The mayor lists out eight proposals, including a “full staffing analysis, retraining workers on multiple tasks, reducing growth in compensation costs, shared services, reducing or eliminating current programs, selling city infrastructure for redevelopment, reducing maintenance costs of green spaces and parks, and creating more transparent and accessible accounting and projection systems.”
While these are good ideas, they have challenges. For instance, in late 2015, the newest employee contracts included COLAs (cost-of-living adjustments), and we have moved backward this week with the end of shared management of fire.
The mayor’s ultimate idea is: “I would propose that we form a cost containment task force and give it the mandate of 1) finding immediate ways to reduce City expenses and 2) providing recommendations about how to reduce the growth of costs and further cost reduction approaches over time. The purview of this task force should be broad and it should be given up to a year to develop a full set of specific recommendations. It should seek out best practices around the state and the nation and clarify which options are and are not possible for our consideration.”
I fully support this idea, as it acknowledges the urgency of the matter and the need to change the way we do business.
At the same time, I would like to see the council and city go a step further.

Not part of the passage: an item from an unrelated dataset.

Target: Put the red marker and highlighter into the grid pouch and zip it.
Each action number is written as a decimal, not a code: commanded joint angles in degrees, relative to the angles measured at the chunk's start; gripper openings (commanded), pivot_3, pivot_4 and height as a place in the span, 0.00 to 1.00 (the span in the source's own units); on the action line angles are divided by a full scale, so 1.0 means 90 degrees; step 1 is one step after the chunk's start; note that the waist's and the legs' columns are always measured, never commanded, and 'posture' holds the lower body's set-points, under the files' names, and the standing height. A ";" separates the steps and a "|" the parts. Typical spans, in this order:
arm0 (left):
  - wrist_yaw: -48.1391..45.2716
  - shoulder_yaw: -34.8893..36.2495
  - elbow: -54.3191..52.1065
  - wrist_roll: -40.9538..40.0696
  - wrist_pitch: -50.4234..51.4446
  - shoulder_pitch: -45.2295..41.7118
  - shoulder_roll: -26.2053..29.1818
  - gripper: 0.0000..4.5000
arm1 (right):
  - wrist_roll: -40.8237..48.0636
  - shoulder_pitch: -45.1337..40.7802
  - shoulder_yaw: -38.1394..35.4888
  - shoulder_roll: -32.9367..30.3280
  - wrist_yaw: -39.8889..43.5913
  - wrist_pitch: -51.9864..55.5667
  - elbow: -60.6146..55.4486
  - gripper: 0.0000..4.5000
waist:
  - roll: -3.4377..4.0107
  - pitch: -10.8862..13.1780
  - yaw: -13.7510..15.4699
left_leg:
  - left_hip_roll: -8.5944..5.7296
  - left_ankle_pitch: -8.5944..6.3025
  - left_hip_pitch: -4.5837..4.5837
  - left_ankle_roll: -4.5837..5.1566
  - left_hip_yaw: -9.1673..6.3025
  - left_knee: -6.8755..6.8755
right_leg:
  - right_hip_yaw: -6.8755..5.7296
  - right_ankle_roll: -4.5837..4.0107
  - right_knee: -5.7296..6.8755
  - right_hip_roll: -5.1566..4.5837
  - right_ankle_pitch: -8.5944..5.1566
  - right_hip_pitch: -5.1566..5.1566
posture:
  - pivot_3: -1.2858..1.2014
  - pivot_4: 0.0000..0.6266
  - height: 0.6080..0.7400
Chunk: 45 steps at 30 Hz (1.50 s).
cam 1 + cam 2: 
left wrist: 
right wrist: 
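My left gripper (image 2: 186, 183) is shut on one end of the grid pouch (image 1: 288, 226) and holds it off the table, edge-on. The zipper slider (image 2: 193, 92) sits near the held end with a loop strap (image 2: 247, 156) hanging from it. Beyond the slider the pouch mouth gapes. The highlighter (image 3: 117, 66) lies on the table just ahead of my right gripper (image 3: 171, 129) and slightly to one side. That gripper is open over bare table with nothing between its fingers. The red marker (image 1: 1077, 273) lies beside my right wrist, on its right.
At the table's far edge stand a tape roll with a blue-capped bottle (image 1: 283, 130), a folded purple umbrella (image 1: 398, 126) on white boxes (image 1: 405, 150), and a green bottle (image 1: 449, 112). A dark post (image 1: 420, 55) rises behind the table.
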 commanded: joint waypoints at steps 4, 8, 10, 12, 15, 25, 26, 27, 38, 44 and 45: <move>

From my perspective, the biggest problem is that, while some people recognize the urgency of the situation, the public does not.
When the Project Toto group presented to the Davis Downtown, a large percentage of people in the room were unaware that the roads situation, for example, in the city is problematic. Even in 2014, a majority of people polled believed that the city’s fiscal situation was good or fair rather than fair or poor.
We need a way to educate the public on our fiscal challenges and make them aware of the magnitude of the situation.